Cumulative Layout Shift(CLS)
Cumulative Layout Shift(CLS)は、特にウェブフォントに関する重要な指標です。CLS は、font-display
CSS プロパティを使用してフォントの読み込み方法を管理するウェブフォントと密接に関連しています。ウェブフォントに関連するレイアウト シフトを最小限に抑えるには、次の方法を検討してください。
font-display
のデフォルト値block
を使用してフォントをプリロードします。これは微妙なバランスです。フォールバックのないフォントの表示をブロックすることは、ユーザー エクスペリエンスの問題と見なすことができます。一方、font-display: block;
でフォントを読み込むと、ウェブフォントに関連するレイアウト シフトがなくなります。一方、ウェブフォントがユーザー エクスペリエンスに不可欠な場合は、できるだけ早く読み込みたいでしょう。プリロードとfont-display: block;
を組み合わせることは、許容できる妥協案かもしれません。font-display
にfallback
値を使用しながらフォントをプリロードします。fallback
はswap
とblock
の妥協点であり、ブロック期間が非常に短くなっています。- プリロードなしで
font-display
にoptional
値を使用します。ウェブフォントがユーザー エクスペリエンスに不可欠ではないものの、ページテキストの大部分のレンダリングに使用されている場合は、optional
値の使用を検討してください。optional
は、不利な状況では、次のナビゲーションのためにバックグラウンドでフォントを読み込みながら、フォールバック フォントでページテキストを表示します。このような条件では、システム フォントがすぐにレンダリングされ、その後のページ読み込みではレイアウト シフトなしでフォントがすぐに読み込まれるため、CLS が改善されます。
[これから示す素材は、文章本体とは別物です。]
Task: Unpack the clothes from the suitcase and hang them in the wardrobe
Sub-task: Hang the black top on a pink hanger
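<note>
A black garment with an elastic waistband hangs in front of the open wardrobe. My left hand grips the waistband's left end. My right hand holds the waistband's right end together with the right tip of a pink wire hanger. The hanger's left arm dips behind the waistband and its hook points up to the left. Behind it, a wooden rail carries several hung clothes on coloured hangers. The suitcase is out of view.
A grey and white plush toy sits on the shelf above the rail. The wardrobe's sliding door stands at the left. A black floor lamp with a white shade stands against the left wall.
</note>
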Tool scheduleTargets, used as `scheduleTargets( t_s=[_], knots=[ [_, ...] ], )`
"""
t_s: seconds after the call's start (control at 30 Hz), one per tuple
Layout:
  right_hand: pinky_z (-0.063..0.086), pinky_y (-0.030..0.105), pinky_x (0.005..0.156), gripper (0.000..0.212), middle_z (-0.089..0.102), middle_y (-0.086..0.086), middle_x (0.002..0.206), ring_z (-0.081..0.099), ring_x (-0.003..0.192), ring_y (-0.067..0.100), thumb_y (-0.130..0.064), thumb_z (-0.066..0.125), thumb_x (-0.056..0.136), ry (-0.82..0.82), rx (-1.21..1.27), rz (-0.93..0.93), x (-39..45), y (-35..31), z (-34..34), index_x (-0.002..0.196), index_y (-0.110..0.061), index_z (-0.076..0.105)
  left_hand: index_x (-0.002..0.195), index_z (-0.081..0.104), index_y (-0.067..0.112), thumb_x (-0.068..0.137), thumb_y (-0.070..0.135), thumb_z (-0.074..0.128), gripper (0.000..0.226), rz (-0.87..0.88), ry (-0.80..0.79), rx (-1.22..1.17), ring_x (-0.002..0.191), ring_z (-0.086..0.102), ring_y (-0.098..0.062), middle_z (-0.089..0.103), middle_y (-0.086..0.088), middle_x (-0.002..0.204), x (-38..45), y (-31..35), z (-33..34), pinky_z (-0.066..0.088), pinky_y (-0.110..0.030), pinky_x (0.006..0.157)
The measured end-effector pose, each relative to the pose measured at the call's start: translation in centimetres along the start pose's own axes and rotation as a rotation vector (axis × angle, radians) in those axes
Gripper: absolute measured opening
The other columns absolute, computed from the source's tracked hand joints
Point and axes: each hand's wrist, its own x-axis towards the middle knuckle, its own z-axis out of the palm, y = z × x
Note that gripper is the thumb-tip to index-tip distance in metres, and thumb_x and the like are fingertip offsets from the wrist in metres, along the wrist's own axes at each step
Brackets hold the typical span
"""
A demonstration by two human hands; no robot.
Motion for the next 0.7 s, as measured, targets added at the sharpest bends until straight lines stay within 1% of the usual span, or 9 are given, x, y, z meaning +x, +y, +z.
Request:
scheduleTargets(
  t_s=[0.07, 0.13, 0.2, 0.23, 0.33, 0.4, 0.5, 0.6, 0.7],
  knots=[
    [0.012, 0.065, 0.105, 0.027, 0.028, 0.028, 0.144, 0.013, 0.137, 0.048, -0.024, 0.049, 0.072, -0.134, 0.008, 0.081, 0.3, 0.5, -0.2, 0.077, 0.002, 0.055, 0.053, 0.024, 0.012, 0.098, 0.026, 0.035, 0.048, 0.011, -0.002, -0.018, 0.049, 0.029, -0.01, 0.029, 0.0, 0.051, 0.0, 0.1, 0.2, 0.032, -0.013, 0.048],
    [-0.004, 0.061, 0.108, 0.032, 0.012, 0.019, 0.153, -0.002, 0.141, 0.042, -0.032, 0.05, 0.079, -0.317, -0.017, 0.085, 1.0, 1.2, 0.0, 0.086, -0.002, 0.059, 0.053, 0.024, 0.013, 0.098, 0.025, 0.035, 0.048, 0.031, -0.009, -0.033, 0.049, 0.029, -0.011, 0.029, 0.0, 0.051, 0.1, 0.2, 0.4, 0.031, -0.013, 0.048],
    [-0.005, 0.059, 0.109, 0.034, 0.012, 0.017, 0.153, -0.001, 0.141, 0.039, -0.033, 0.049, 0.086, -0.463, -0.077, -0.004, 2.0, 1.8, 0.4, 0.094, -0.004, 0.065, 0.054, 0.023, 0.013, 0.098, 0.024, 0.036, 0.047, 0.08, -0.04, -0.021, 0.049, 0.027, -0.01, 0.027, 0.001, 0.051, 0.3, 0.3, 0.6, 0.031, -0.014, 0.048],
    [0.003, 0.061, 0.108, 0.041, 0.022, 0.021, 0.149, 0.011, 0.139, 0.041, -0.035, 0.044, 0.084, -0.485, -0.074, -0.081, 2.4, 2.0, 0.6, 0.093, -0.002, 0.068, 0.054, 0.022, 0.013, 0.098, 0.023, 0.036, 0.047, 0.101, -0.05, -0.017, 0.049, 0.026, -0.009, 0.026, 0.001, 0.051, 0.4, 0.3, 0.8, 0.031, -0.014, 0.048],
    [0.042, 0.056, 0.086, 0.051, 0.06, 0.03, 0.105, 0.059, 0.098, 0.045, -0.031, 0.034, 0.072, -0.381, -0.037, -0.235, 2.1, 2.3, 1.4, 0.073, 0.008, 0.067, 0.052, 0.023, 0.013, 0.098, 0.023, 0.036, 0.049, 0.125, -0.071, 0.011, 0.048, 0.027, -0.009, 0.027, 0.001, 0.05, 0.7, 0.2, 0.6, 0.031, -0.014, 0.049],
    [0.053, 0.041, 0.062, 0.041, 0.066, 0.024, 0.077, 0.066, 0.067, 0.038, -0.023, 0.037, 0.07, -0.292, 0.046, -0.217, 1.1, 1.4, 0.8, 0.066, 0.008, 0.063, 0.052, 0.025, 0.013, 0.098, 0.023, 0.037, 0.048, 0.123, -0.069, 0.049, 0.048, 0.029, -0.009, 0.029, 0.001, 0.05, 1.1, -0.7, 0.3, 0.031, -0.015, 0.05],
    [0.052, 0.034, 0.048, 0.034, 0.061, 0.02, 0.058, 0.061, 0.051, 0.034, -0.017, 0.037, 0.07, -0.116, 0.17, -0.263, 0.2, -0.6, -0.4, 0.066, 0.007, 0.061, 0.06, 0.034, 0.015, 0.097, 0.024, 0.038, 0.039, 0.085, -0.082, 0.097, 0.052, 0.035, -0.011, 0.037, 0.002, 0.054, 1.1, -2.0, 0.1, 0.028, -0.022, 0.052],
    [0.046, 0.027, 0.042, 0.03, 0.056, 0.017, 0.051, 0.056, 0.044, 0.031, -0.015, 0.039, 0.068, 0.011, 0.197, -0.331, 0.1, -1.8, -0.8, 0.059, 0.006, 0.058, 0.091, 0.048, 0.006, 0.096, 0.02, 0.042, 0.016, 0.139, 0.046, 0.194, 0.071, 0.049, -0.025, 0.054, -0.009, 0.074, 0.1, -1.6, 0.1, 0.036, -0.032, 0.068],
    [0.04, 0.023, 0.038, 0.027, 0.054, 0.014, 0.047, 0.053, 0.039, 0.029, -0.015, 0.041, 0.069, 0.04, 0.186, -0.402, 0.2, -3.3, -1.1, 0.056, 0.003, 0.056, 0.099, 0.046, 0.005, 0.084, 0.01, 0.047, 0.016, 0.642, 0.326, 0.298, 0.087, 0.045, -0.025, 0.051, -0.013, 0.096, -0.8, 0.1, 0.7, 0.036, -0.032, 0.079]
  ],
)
ウェブフォントに関しては、CLS は最適化が難しい指標です。通常どおり、ラボでテストを行いますが、フォント読み込み戦略によって CLS が改善されるか悪化するかを判断するには、フィールド データを信頼してください。
Interaction to Next Paint(INP)
Interaction to Next Paint は、ユーザー入力に対する応答性を測定する指標です。ウェブ上のインタラクティビティの大部分は JavaScript によって実現されているため、重要なインタラクションを駆動する JavaScript をプリロードすると、ページの INP を低く抑えることができます。ただし、起動時に JavaScript を過剰にプリロードすると、帯域幅を競合するリソースが多すぎる場合に、意図しない悪影響が生じる可能性があることに注意してください。
また、コード分割の方法にも注意する必要があります。コード分割は、起動時に読み込まれる JavaScript の量を減らすための優れた最適化ですが、インタラクションの開始直後に読み込まれる JavaScript に依存している場合、インタラクションが遅延する可能性があります。これを補うには、ユーザーの意図を調べ、インタラクションが発生する前に必要な JavaScript のチャンクのプリロードを挿入する必要があります。たとえば、フォームのいずれかのフィールドにフォーカスが当たったときに、フォームの内容の検証に必要な JavaScript をプリロードできます。
まとめ
ページの読み込み速度を改善するには、ブラウザで後から検出される重要なリソースをプリロードします。すべてをプリロードすると逆効果になるため、preload
は控えめに使用し、実際の効果を測定してください。